World Expectation Downfall
In every genre of there are a few almost entirely undisputed classic albums. In traditional heavy metal it's Iron Maiden's The Number of the Beast. In progressive rock it's Close to the Edge by Yes. The list goes on and on... But every now and again you'll stumble upon a "classic" that makes you scratch your head in complete bewilderment. World Downfall by Terrorizer is an album that made me do precisely that. Often considered a legendary and immortal classic, World Downfall has been a disappointment since the first time I've heard it. I bought this album not because I'm a huge fan of early grindcore, but more so because I am a pretty big Morbid Angel fan. Seeing that this album contains Pete Sandoval on drums and David Vincent on bass (both of Morbid Angel), it was only a matter of time before I snatched it up. What I found was not the masterpiece I'd heard so much about, but a sloppy, unprofessional, and noisy album graced my CD player instead. Needless to say, I was pretty disappointed.
From the very beginning, I want to advise everybody to NOT purchase this album for the same reason I did. If you are expecting something in the vein of Morbid Angel, you will be sorely disappointed. What we have here is not a well-thought out death metal album, but a raw and primitive early grindcore release. Expect something in the vein of early Napalm Death (another band I'm not a fan of), but with some more death metal influences mainly in the vocals. If you like early grindcore this should be right up your alley (and already in your collection), but I'm not sure that this will impress all death metal fans such as myself. This is simply too noisy, simple, and trivial for my tastes.
World Downfall is a 16-track, 36:13 album. As you can probably tell, the album itself is short, and the songs are short as well. I'm very happy about the former (if the album were much longer, I couldn't sit through it), but the songs have very little attention to detail and songwriting. It sounds to me like they were all written on the fly, without ever making any improvements or changes. None of the songs are distinguishable from each other, and by the end of the album all of the songs sound exactly the same. Don't expect much variation on World Downfall. I honestly can't recall any of the individual tracks after just hearing the album.
The musicianship is a mixed bag. Pete Sandoval's drumming is excellent as always, although he is much sloppier than usual. His usually intricate drum patterns are replaced by "let's play as fast as we can and hope it sounds good!" - a standpoint that usually bothers me. David Vincent's playing is basically inaudible, so we don't have to worry about that. Oscar Garcia's shouted vocals annoy me tremendously, and are really painful to listen to. Jesse Pintado's guitar playing is muddy and sloppy, but I guess that was kind of the intention of this album. He still does a very good job though, despite my lack of interest in Terrorizer's style.

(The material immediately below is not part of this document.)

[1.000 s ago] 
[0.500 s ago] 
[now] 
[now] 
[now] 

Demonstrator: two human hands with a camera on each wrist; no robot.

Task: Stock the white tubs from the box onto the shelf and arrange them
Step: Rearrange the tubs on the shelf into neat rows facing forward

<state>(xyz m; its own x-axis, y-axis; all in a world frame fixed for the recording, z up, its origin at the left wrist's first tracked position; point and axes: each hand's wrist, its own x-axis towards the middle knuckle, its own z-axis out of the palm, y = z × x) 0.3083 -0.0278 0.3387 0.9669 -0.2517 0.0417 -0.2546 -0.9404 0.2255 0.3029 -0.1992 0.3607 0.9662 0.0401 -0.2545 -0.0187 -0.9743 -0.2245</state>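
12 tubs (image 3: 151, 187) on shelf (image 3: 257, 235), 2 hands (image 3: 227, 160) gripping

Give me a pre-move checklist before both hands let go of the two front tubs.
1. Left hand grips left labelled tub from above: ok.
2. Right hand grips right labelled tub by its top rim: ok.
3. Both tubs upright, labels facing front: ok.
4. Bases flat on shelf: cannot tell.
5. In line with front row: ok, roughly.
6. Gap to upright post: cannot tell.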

The production is pretty poor IMO. For a 1989 grindcore album it could've been worse, but I'm still not too impressed. The sound is very muddy and just creates a big, often annoying, wall of sound. The production is very raw, with no attention to intricacies whatsoever. Not my cup of tea, to say the least.
World Downfall is a legendary and groundbreaking extreme metal album, but my personal enjoyment level is very low. If you like grindcore, you probably already own this album, but as an outsider from the genre, there's very little for me to enjoy. I'm going to be generous and give a 2 star rating, but I honestly can't understand how this album even comes close to its current status.